Work task »
Each entry must appear in the answer exactly as it does here.
========
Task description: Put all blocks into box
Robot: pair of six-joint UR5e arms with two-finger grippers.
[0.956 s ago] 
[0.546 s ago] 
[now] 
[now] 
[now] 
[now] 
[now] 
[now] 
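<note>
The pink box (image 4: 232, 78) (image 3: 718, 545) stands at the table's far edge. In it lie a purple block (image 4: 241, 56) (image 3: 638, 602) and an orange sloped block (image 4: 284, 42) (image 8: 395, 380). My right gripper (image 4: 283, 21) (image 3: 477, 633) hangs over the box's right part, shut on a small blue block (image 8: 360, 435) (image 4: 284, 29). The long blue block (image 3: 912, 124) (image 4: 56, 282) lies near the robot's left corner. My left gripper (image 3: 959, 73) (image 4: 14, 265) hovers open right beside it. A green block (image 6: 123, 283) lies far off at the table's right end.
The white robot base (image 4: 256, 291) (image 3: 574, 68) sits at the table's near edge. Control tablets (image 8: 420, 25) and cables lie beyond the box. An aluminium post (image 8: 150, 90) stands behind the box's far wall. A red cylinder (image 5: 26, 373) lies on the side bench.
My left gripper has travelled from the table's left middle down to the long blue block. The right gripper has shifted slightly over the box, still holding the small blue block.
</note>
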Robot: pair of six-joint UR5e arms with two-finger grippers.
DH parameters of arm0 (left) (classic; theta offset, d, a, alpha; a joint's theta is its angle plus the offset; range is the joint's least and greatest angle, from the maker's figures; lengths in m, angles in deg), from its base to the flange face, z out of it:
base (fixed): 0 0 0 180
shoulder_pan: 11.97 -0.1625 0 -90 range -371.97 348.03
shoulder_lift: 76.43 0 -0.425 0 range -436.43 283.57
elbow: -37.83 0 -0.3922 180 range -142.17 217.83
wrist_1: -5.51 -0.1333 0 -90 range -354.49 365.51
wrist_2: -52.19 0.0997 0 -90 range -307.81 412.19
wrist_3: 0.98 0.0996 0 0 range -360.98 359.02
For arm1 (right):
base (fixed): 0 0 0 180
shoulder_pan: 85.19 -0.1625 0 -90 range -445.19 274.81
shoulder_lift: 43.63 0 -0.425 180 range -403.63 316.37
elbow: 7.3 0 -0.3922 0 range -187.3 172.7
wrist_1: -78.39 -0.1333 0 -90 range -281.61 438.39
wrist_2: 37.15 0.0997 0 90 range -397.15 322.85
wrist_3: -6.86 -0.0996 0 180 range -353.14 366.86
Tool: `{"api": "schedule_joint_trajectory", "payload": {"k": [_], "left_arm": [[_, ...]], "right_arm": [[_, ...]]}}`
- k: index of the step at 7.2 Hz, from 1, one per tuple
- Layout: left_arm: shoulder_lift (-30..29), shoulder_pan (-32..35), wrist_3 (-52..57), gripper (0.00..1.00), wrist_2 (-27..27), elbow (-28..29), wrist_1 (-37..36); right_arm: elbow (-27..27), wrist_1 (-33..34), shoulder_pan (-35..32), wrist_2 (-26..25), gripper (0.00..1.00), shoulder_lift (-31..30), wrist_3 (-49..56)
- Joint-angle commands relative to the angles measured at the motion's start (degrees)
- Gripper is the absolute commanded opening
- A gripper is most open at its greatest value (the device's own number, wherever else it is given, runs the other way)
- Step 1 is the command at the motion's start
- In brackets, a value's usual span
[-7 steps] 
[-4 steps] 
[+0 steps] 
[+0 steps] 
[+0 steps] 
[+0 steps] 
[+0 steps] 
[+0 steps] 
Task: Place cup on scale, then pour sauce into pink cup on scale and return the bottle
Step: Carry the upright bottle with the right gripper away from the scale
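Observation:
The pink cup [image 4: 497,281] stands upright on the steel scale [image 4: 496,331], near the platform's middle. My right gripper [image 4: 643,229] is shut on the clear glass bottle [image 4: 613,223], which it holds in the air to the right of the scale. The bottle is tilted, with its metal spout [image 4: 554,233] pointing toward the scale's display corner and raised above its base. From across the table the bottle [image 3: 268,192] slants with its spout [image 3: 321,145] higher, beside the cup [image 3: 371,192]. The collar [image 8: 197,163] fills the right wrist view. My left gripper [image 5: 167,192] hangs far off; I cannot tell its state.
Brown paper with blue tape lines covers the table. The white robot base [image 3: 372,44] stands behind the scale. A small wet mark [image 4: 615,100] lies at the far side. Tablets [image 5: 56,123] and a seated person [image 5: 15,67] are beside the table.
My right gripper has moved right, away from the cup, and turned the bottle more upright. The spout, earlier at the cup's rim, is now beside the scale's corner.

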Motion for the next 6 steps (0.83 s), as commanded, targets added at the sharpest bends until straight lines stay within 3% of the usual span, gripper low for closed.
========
Solution to this task »
Task description: Put all blocks into box
Robot: pair of six-joint UR5e arms with two-finger grippers.
[0.956 s ago] 
[0.546 s ago] 
[now] 
[now] 
[now] 
[now] 
[now] 
[now] 
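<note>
The pink box (image 4: 232, 78) (image 3: 718, 545) stands at the table's far edge. In it lie a purple block (image 4: 241, 56) (image 3: 638, 602) and an orange sloped block (image 4: 284, 42) (image 8: 395, 380). My right gripper (image 4: 283, 21) (image 3: 477, 633) hangs over the box's right part, shut on a small blue block (image 8: 360, 435) (image 4: 284, 29). The long blue block (image 3: 912, 124) (image 4: 56, 282) lies near the robot's left corner. My left gripper (image 3: 959, 73) (image 4: 14, 265) hovers open right beside it. A green block (image 6: 123, 283) lies far off at the table's right end.
The white robot base (image 4: 256, 291) (image 3: 574, 68) sits at the table's near edge. Control tablets (image 8: 420, 25) and cables lie beyond the box. An aluminium post (image 8: 150, 90) stands behind the box's far wall. A red cylinder (image 5: 26, 373) lies on the side bench.
My left gripper has travelled from the table's left middle down to the long blue block. The right gripper has shifted slightly over the box, still holding the small blue block.
</note>
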Robot: pair of six-joint UR5e arms with two-finger grippers.
DH parameters of arm0 (left) (classic; theta offset, d, a, alpha; a joint's theta is its angle plus the offset; range is the joint's least and greatest angle, from the maker's figures; lengths in m, angles in deg), from its base to the flange face, z out of it:
base (fixed): 0 0 0 180
shoulder_pan: 11.97 -0.1625 0 -90 range -371.97 348.03
shoulder_lift: 76.43 0 -0.425 0 range -436.43 283.57
elbow: -37.83 0 -0.3922 180 range -142.17 217.83
wrist_1: -5.51 -0.1333 0 -90 range -354.49 365.51
wrist_2: -52.19 0.0997 0 -90 range -307.81 412.19
wrist_3: 0.98 0.0996 0 0 range -360.98 359.02
For arm1 (right):
base (fixed): 0 0 0 180
shoulder_pan: 85.19 -0.1625 0 -90 range -445.19 274.81
shoulder_lift: 43.63 0 -0.425 180 range -403.63 316.37
elbow: 7.3 0 -0.3922 0 range -187.3 172.7
wrist_1: -78.39 -0.1333 0 -90 range -281.61 438.39
wrist_2: 37.15 0.0997 0 90 range -397.15 322.85
wrist_3: -6.86 -0.0996 0 180 range -353.14 366.86
Tool: `{"api": "schedule_joint_trajectory", "payload": {"k": [_], "left_arm": [[_, ...]], "right_arm": [[_, ...]]}}`
- k: index of the step at 7.2 Hz, from 1, one per tuple
- Layout: left_arm: shoulder_lift (-30..29), shoulder_pan (-32..35), wrist_3 (-52..57), gripper (0.00..1.00), wrist_2 (-27..27), elbow (-28..29), wrist_1 (-37..36); right_arm: elbow (-27..27), wrist_1 (-33..34), shoulder_pan (-35..32), wrist_2 (-26..25), gripper (0.00..1.00), shoulder_lift (-31..30), wrist_3 (-49..56)
- Joint-angle commands relative to the angles measured at the motion's start (degrees)
- Gripper is the absolute commanded opening
- A gripper is most open at its greatest value (the device's own number, wherever else it is given, runs the other way)
- Step 1 is the command at the motion's start
- In brackets, a value's usual span
[-7 steps] 
[-4 steps] 
[+0 steps] 
[+0 steps] 
[+0 steps] 
[+0 steps] 
[+0 steps] 
[+0 steps] 
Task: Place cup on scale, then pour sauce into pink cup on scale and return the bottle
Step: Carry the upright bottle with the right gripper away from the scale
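Observation:
The pink cup [image 4: 497,281] stands upright on the steel scale [image 4: 496,331], near the platform's middle. My right gripper [image 4: 643,229] is shut on the clear glass bottle [image 4: 613,223], which it holds in the air to the right of the scale. The bottle is tilted, with its metal spout [image 4: 554,233] pointing toward the scale's display corner and raised above its base. From across the table the bottle [image 3: 268,192] slants with its spout [image 3: 321,145] higher, beside the cup [image 3: 371,192]. The collar [image 8: 197,163] fills the right wrist view. My left gripper [image 5: 167,192] hangs far off; I cannot tell its state.
Brown paper with blue tape lines covers the table. The white robot base [image 3: 372,44] stands behind the scale. A small wet mark [image 4: 615,100] lies at the far side. Tablets [image 5: 56,123] and a seated person [image 5: 15,67] are beside the table.
My right gripper has moved right, away from the cup, and turned the bottle more upright. The spout, earlier at the cup's rim, is now beside the scale's corner.
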
Motion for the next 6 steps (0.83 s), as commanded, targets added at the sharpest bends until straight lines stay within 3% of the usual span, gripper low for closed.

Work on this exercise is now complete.